Different treatment based on age is justified in the following cases:
- Different treatment due to the nature of the particular occupational activities concerned or of the conditions in which they are carried out, if age constitutes a genuine and determining occupational requirement, provided that that objective is legitimate and the requirement is proportionate.
- The setting of a minimum age, professional experience, or length of service for recruitment or for granting of certain benefits related to work, provided that this is objectively justified for the achievement of a legitimate aim and the requirement is proportionate.
- The setting of a maximum age for recruitment which is based on the training requirements for the post in question or the need for a reasonable period of employment before retirement provided that this this is objectively justified for the achievement of a legitimate aim and the requirement is proportionate.
- Age (and length of service) requirements set by law for the purposes of pension social security.
- Age requirements related to measures or programs under the Employment Promotion Act.
- The setting of requirements for minimum and maximum age for access to training and education, if it is objectively justified for achievement of a legitimate aim in view of the nature of the training or the education, or of the conditions in which they are carried out, and the requirements are proportionate.
- Setting of a maximum age limit for eligibility for a loan under the Student and Doctoral-Candidate Loans Act.
There are different retirement ages for different types of employees.

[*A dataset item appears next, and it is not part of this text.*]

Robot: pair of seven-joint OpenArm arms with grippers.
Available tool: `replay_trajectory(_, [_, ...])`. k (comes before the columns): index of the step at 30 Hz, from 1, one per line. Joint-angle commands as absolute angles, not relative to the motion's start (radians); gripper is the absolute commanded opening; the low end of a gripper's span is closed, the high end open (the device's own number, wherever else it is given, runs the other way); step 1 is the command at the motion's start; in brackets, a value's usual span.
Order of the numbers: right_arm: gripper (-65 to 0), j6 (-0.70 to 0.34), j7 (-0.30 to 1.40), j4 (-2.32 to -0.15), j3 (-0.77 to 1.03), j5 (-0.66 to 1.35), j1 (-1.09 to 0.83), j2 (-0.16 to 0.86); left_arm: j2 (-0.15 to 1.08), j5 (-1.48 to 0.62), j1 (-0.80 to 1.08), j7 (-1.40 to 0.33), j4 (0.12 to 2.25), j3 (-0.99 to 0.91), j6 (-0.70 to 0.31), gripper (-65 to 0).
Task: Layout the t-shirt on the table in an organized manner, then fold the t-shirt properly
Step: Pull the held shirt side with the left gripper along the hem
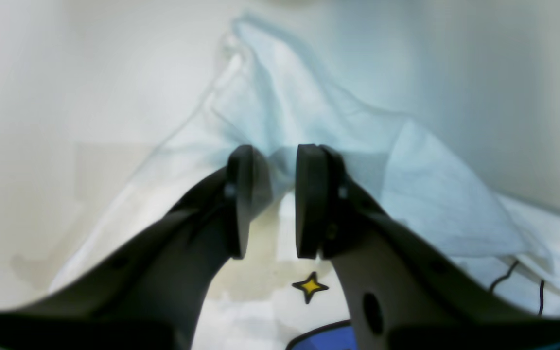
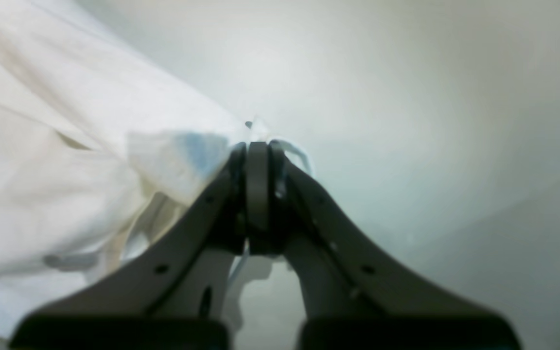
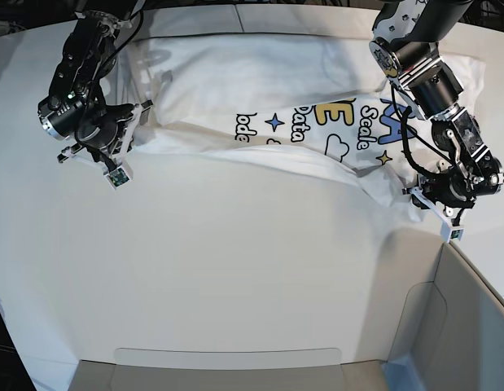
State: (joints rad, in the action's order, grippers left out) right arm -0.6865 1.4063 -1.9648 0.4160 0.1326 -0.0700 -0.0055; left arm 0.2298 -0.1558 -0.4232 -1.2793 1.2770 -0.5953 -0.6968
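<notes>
The white t-shirt (image 3: 260, 81) lies spread across the far part of the table (image 3: 235, 269), printed side up, with blue and yellow lettering showing. Its near edge is bunched into a long fold. My right gripper (image 3: 129, 129) is at the shirt's left edge. In the right wrist view it (image 2: 258, 146) is shut on a bit of the shirt's fabric (image 2: 66, 184). My left gripper (image 3: 418, 195) is at the shirt's right near corner. In the left wrist view it (image 1: 272, 160) is open, low over raised fabric (image 1: 406, 184), with a yellow star print (image 1: 310, 287) below it.
Grey bin-like panels stand at the near right (image 3: 463, 326) and along the near edge (image 3: 227, 371). Bare white tabletop lies between the shirt and these panels. The left arm's links (image 3: 418, 73) reach over the shirt's right side.
</notes>
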Motion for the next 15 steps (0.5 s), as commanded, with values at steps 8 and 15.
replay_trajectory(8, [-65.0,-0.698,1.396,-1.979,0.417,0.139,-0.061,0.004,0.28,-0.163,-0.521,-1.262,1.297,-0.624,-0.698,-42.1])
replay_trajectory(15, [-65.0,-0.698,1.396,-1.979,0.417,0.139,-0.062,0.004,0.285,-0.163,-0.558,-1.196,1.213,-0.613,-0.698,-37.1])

The most common retirement age for 2018 which applies to employees working under normal working conditions is 64 years and 1 month for men and 61 years and 2 months for women. The retirement age would increase gradually in the coming years reaching 65 years for both men and women.
The retirement age is lower for military servants, firemen, policemen, teachers, employees working under hard or dangerous working conditions, and other special categories of employees.
Retirement age itself does not entitle the employee to a pension, but there is also a requirement for certain length of service (in general cases, 38 years and 6 months for men and 35 years and 6 months for women for 2018, but it would also gradually increase during the coming years reaching 40 years for men and 37 years for women).
The employer may unilaterally terminate the employment relation with the employee when the latter becomes eligible for pension for age and social security length of service.
One of the interesting cases in the recent years involved a large telecommunication company which dismissed a large number of employees from its sales department where the dismissed employees where above 39 years of age. At the same time, the company expanded and hired predominantly young employees. The Commission found that the employer had discriminated against the employees on the basis of age, by harassing and pressing the employees to accept the termination of their contracts.
However, the first-instance administrative court annulled this decision due to the expired prescription term as the proceedings before the Commission took more than 3 years.
The decision is now on appeal and the case is now pending before the Supreme Administrative Court.